**WORK TASK:**
An exact repetition of the data below, without images, is the expected answer.

**RECORDED DATA:**

'''

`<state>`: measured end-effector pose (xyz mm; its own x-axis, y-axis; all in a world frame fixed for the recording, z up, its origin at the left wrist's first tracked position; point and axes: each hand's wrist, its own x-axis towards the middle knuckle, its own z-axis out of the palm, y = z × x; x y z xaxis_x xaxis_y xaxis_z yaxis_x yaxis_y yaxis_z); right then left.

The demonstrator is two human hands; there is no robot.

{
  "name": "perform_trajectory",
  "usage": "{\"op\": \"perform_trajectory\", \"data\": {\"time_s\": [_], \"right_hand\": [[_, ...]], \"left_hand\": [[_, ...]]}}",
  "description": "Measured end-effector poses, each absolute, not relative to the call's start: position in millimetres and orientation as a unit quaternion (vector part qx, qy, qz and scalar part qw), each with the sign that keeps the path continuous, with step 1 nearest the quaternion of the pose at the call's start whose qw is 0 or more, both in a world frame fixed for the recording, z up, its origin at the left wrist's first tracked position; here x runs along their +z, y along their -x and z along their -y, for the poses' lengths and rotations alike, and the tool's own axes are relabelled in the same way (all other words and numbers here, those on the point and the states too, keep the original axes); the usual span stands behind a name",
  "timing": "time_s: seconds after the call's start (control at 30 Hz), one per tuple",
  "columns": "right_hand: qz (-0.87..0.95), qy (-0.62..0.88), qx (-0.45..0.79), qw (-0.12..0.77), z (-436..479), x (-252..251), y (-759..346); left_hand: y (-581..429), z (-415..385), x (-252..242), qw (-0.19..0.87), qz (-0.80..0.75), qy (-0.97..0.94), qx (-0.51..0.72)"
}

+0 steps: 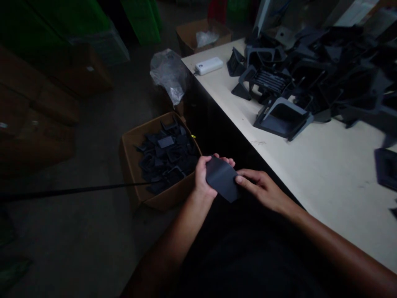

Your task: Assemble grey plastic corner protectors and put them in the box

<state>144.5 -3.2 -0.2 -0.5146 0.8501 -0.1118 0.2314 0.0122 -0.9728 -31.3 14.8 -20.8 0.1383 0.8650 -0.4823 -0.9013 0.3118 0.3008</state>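
A dark grey plastic part (222, 177) with a smooth, slightly bent face is held in front of my body, beside the table edge. My left hand (205, 176) is closed around its left side, thumb on top and fingertips showing beyond the far edge. At its right edge my right hand (262, 186) pinches the part between thumb and fingers. The underside of the part is hidden. Just left of my hands is an open cardboard box (128, 155) with many similar dark parts (169, 151) lying jumbled inside.
A white table (325, 174) runs along the right, bearing a heap of black plastic frames (282, 118) and a white power bank (209, 65). A clear plastic bag (169, 72) hangs by its far corner. Closed cartons (37, 136) line the left; a dark cord (77, 190) crosses toward the box.
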Motion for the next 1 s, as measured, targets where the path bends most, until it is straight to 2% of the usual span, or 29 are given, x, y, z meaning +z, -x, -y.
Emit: {"op": "perform_trajectory", "data": {"time_s": [0.17,0.3,0.37,0.5,0.6,0.7,0.8,0.9,1.0], "right_hand": [[0.559,0.474,0.645,0.217,1.5,-2.3,-153.8],[0.529,0.482,0.682,0.154,-9.8,2.9,-154.7],[0.569,0.489,0.641,0.161,-17.6,11.2,-149.5],[0.644,0.531,0.491,0.251,-32.8,35.1,-135.7],[0.638,0.555,0.452,0.283,-39.8,46.1,-134.4],[0.627,0.574,0.452,0.271,-41.7,43.5,-143.0],[0.639,0.606,0.408,0.239,-40.5,33.2,-157.9],[0.7,0.632,0.279,0.181,-38.5,23.5,-178.4],[0.754,0.619,0.15,0.16,-37.3,14.4,-205.7]], "left_hand": [[33.2,6.3,-59.8,0.778,-0.375,0.078,0.498],[40.1,23.7,-78.3,0.797,-0.344,0.14,0.476],[51.7,21.7,-70.5,0.772,-0.334,0.166,0.514],[96.2,0.0,-38.1,0.631,-0.261,0.199,0.703],[127.4,-11.4,-27.2,0.556,-0.201,0.207,0.779],[127.7,-7.4,-38.9,0.562,-0.199,0.219,0.772],[96.9,8.6,-62.4,0.64,-0.249,0.22,0.693],[65.8,28.9,-83.5,0.699,-0.315,0.206,0.609],[63.9,48.8,-101.2,0.715,-0.359,0.188,0.57]]}}
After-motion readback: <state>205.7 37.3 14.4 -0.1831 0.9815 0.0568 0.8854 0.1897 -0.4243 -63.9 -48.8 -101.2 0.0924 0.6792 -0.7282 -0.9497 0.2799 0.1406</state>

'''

**EXERCISE OUTPUT:**
`<state>`: measured end-effector pose (xyz mm; its own x-axis, y-axis; all in a world frame fixed for the recording, z up, its origin at the left wrist's first tracked position; point and axes: each hand's wrist, its own x-axis towards the middle knuckle, its own z-axis out of the palm, y = z × x; x y z xaxis_x xaxis_y xaxis_z yaxis_x yaxis_y yaxis_z); right then left.

The demonstrator is two human hands; there is no robot.

{
  "name": "perform_trajectory",
  "usage": "{\"op\": \"perform_trajectory\", \"data\": {\"time_s\": [_], \"right_hand\": [[_, ...]], \"left_hand\": [[_, ...]]}}",
  "description": "Measured end-effector poses, each absolute, not relative to the call's start: position in millimetres and orientation as a unit quaternion (vector part qx, qy, qz and scalar part qw), each with the sign that keeps the path continuous, with step 1 nearest the quaternion of the pose at the call's start whose qw is 0 or more, both in a world frame fixed for the recording, z up, its origin at the left wrist's first tracked position; here x runs along their +z, y along their -x and z along their -y, for the poses' lengths and rotations alike, and the tool's own axes are relabelled in the same way (all other words and numbers here, those on the point and the states too, keep the original axes); the usual span stands behind a name",
  "timing": "time_s: seconds after the call's start (control at 30 Hz), one per tuple",
  "columns": "right_hand: qz (-0.87..0.95), qy (-0.62..0.88), qx (-0.45..0.79), qw (-0.12..0.77), z (-436..479), x (-252..251), y (-759..346); left_hand: y (-581..429), z (-415..385), x (-252..242), qw (-0.19..0.87), qz (-0.80..0.75), qy (-0.97..0.94), qx (-0.51..0.72)"
}

+0 steps: 

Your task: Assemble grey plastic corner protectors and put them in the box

<state>144.5 -3.2 -0.2 -0.5146 0.8501 -0.1118 0.2314 0.0122 -0.9728 -31.3 14.8 -20.8 0.1383 0.8650 -0.4823 -0.9013 0.3118 0.3008</state>
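A dark grey plastic part (222, 177) with a smooth, slightly bent face is held in front of my body, beside the table edge. My left hand (205, 176) is closed around its left side, thumb on top and fingertips showing beyond the far edge. At its right edge my right hand (262, 186) pinches the part between thumb and fingers. The underside of the part is hidden. Just left of my hands is an open cardboard box (128, 155) with many similar dark parts (169, 151) lying jumbled inside.
A white table (325, 174) runs along the right, bearing a heap of black plastic frames (282, 118) and a white power bank (209, 65). A clear plastic bag (169, 72) hangs by its far corner. Closed cartons (37, 136) line the left; a dark cord (77, 190) crosses toward the box.
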Motion for the next 1 s, as measured, targets where the path bends most, until it is straight to 2% of the usual span, or 29 are given, x, y, z meaning +z, -x, -y.
Emit: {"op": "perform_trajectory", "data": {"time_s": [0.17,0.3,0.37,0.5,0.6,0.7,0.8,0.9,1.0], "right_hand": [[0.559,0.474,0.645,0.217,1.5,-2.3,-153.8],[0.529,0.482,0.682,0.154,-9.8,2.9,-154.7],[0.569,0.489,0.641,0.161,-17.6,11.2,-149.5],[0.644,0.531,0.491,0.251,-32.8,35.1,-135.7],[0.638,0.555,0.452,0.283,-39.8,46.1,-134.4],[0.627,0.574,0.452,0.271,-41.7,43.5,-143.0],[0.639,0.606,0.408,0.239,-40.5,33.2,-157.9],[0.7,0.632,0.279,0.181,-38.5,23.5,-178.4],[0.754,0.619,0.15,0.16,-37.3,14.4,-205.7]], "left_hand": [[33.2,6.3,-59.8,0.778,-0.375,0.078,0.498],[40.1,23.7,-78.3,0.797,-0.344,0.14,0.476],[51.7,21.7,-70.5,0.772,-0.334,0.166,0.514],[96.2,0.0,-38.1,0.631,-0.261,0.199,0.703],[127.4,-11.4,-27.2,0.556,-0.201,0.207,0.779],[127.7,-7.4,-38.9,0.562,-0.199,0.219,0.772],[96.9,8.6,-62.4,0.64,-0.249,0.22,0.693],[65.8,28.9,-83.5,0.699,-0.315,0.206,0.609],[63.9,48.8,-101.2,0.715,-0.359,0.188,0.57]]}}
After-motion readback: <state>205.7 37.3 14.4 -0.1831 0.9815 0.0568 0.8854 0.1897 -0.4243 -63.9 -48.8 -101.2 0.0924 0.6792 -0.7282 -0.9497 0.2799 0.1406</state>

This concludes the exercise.